Per i Patrioti, la via per la pace viene tracciata dal Papa. Matteo Salvini e Viktor Orban, nel corso del loro colloquio durato oltre un’ora a Budapest, hanno condiviso la “necessità di porre fine al conflitto in Ucraina, come il Santo Padre ha fortemente desiderato”, secondo il riassunto ufficiale di un meeting che si è svolto nel giorno successivo alla decisione del Parlamento europeo riguardante l’utilizzo di armamenti, inviati a Kiev, sul suolo russo, che ha riacceso le divisioni interne alla maggioranza. La distanza tra le parti è stata rafforzata dal freddo atteggiamento di Antonio Tajani di fronte all’invito del capo della Lega e del premier ungherese: “Appartengono alla stessa famiglia politica. È ovvio, ma non è la nostra. Noi rappresentiamo il Partito popolare europeo, abbiamo una nostra posizione che è differente”. Giorgia Meloni, da sempre, utilizza un linguaggio più deciso per ricordare che l’Italia “sostiene la parte attaccata”, come farà a New York durante l’Assemblea generale dell’Onu, dove la questione ucraina sarà tra i punti centrali per i leader statali e governativi nei prossimi giorni.
Francesco ha affermato che il cammino verso la pace può essere intrapreso attraverso il dialogo, la negoziazione e l’evitare la violenza. Si è notato che il capo della Lega e il primo ministro ungherese si sono distaccati negli ultimi tempi dalle tattiche di continuo appoggio militare a Kiev, anche se la Lega non ha mai cessato di votare a favore di tali misure in Parlamento. Entrambi condividono la convinzione che un ritorno di Donald Trump alla Casa Bianca potrebbe portare una svolta nel conflitto.

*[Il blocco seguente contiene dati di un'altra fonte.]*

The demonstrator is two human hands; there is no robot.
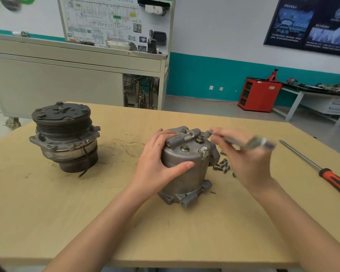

Orban ha terminato la sua polemica “missione di pace” a Kiev, Pechino e Mosca incontrando il magnate, suscitando l’indignazione dei partner europei all’inizio della presidenza ungherese.
I due leader, Salvini e Orban, sentono di essere sotto attacco. “Non mollo”, è il mantra del leader della Lega dopo che gli è stata richiesta una condanna di 6 anni nel caso Open Arms. Crede che verrà assolto perché ha agito nel suo “dovere”. Orban, dal canto suo, ha assicurato che una delegazione del suo partito sarà presente a Pontida e poi a Palermo per il discorso finale, definendo Salvini “il patriota più ricercato d’Europa, un eroe”. Tornato in Italia, Salvini ha risposto a Bruno Vespa che i punti di vista di Orban non divergono da quelli del governo italiano, affermando: “Siamo completamente in sintonia sui temi del lavoro, della sicurezza, della lotta alla tratta di esseri umani e della pace”.
La gran parte non condivide la stessa opinione. Esiste una evidente aprensione tra i suoi partner per il “Vannacci-powered Lega” nel caso in cui si dovessero prendere decisioni chiave riguardo la questione ucraina. Quando si discuterà l’aumento dei fondi per la Difesa durante l’elaborazione del bilancio, che potrebbe salire dall’1,46% del Pil all’1,6%, questa paura potrebbe essere intensificata. Questo è particolarmente vero se si dovesse delineare un nuovo piano di approvvigionamento militare. “Al momento non è in agenda – spiegano fonti governative – ma se Zelensky dovesse richiedere ulteriore assistenza a Meloni non sarà respinta”. Entro la fine del mese, con un po’ di ritardo, il sistema Samp-T di difesa aerea sarà consegnato a Kiev. Tuttavia, si insiste sul fatto che non vengano modificate le restrizioni sull’utilizzo delle armi italiane.
Oltre all’artiglieria, che si presume possa aver colpito zone oltre il confine, il divieto del governo sull’uso dei missili a lungo raggio verso la Russia rimane invariato. Ci sono voci parlamentari ben informate che sostengono che il divieto non sia esplicitamente dichiarato, mentre altre garantiscono che le linee guida siano state chiare e visionate dal Copasir. “Abbiamo una posizione più che chiara – argomentano in una riflessione fatta nelle istituzioni esecutive – al di là dell’idea di attacco o difesa, l’uso di missili a lungo raggio al di là del confine ucraino potrebbe causare un’escalation.”